Fewer El Nino and La Nina events in A Warmer World

A simulation reveals possible end of El Nino/ La Nina


Surface ocean temperature (Institute of Basic Science)

The cycling between warm El Nino and cold La Nina conditions in the eastern Pacific (commonly referred to as the El Nino- Southern Oscillation, ENSO) has persisted without major interruptions for at least the last 11,000 years. This may change in the future according to a new study published in the journal Nature Climate Change by a team of scientists from the IBS Center for Climate Physics (ICCP) at Pusan Natinoal University in South Korea, the Max Planck Institute of Meteorology, Hamburg, Germany, and the University of Hawai'i at Manoa, USA.

As the ENSO collects irregular periodic variation in winds and sea surface temperatures, high air surface in the tropical western of Pacific is accompanied by the El Nino, while low air surface pressure is in La Nina. Hence, the team conducted a series of global climate model simulations with an unprecedented spatial resolution of 10 km in the ocean and 25 km in the atmosphere.
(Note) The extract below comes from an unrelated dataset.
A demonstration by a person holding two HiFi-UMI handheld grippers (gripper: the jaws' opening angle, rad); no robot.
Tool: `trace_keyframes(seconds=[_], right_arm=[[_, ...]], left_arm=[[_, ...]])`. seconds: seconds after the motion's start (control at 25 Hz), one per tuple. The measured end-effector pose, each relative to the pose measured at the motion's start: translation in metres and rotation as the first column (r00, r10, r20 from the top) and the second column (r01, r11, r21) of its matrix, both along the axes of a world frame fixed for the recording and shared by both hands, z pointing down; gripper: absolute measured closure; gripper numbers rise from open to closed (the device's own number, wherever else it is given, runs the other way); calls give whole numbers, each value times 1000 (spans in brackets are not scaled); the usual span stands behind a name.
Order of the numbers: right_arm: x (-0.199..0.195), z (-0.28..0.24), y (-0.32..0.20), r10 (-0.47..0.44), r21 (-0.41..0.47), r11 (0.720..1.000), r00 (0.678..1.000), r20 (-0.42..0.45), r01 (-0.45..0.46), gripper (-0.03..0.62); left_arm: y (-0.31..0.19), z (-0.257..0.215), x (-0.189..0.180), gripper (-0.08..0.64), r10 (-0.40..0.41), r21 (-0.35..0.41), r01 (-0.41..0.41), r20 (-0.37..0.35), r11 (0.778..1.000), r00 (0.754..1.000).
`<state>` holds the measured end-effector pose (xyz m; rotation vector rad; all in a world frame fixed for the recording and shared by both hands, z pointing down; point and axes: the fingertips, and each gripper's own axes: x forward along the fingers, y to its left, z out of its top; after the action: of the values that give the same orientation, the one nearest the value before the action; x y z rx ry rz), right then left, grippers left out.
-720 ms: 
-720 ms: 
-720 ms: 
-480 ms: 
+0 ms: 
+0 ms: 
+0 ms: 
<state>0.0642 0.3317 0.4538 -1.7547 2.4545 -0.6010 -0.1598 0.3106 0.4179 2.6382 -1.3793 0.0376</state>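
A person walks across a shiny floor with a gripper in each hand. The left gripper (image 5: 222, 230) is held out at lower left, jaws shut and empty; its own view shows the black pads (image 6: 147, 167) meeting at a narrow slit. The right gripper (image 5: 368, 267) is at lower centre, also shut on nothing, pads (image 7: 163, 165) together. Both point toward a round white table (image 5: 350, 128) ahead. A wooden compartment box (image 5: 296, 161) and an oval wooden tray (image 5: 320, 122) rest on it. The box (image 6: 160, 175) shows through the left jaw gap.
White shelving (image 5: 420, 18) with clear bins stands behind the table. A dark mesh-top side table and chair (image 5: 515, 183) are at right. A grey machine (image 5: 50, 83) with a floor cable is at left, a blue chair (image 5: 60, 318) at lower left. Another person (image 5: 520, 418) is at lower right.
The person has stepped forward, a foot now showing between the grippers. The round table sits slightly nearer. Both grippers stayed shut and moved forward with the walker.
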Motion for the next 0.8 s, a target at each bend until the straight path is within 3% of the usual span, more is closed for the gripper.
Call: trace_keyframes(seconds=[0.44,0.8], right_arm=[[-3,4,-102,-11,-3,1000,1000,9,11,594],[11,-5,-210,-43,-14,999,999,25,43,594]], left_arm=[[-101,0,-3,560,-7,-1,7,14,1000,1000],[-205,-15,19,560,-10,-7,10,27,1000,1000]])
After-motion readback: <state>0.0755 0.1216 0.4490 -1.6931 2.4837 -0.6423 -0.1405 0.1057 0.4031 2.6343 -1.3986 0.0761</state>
Boosted by the power of one of South Korea's fastest supercomputer (Aleph), the new ultra-high-resolution climate model simulations can now realistically simulate tropical cyclones in the atmosphere and tropical instability waves in the equatorial Pacific Ocean, which both play fundamental roles in the generation and termination of El Nino and La Nina events. This supercomputer employs two different global warming levels covering present-day climate as well as century-long data, subsequently; two quadrillion bytes of data are generated, which implies enormous dataset.

To analyse this huge data, the team focused on a long-standing problem, which is how will ENSO change in response to increasing greenhouse gas concentrations. Instead of using the temperatures in the equatorial Pacific, west of Galapagos, which are always too cold to the observations, the ICCP team selected small-scale climatic processes at the highest computationally possible resolution. Then, they were able to alleviate the ocean temperature biases, leading to substantial improvements in the representations of ENSO and its response to Global Warming. The results obviously is an increase of CO2 concentrations will weaken the intensity of the ENSO temperature cycle. By also tracing the movement of heat in the coupled atmosphere/ ocean system, the scientists identified the main culprit of the collapse of the ENSO system: Future El Nino events will lose heat to the atmosphere more quickly due to the evaporation of water vapor, which has the tendency to cool the ocean. In addition, the reduced future temperature difference between the eastern and western tropical Pacific will also inhibit the development of temperature extremes during the ENSO cycle.

Even though the year-to-year fluctuations in eastern equatorial Pacific temperatures are likely to weaken with human-induced warming according to this new study, the corresponding changes in El Nino and La Nina-related rainfall extremes will continue to increase due to an intensified hydrological cycle in a warmer climate, as shown in recent studies by scientists from the ICCP and their international collaborators.